_TASK INSTRUCTIONS_: Transcribe the listing below exactly, leaving nothing out.

_DATA EXTRACT_:
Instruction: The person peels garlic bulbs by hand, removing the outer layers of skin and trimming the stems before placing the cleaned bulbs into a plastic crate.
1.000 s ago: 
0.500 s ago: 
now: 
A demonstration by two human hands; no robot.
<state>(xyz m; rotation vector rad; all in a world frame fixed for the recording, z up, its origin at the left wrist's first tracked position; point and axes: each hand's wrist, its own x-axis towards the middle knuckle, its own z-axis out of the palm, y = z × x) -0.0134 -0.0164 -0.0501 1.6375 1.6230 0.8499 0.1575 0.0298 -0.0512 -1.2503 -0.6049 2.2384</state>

_ANSWER FOR THE TASK_:
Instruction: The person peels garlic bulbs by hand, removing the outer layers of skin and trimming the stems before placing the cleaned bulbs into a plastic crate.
1.000 s ago: 
0.500 s ago: 
now: 
A demonstration by two human hands; no robot.
<state>(xyz m; rotation vector rad; all in a world frame fixed for the recording, z up, its origin at the left wrist's first tracked position; point and axes: each hand's wrist, its own x-axis towards the middle knuckle, its own z-axis out of the palm, y = z × x) -0.0134 -0.0164 -0.0501 1.6375 1.6230 0.8499 0.1575 0.0298 -0.0512 -1.2503 -0.6049 2.2384</state>

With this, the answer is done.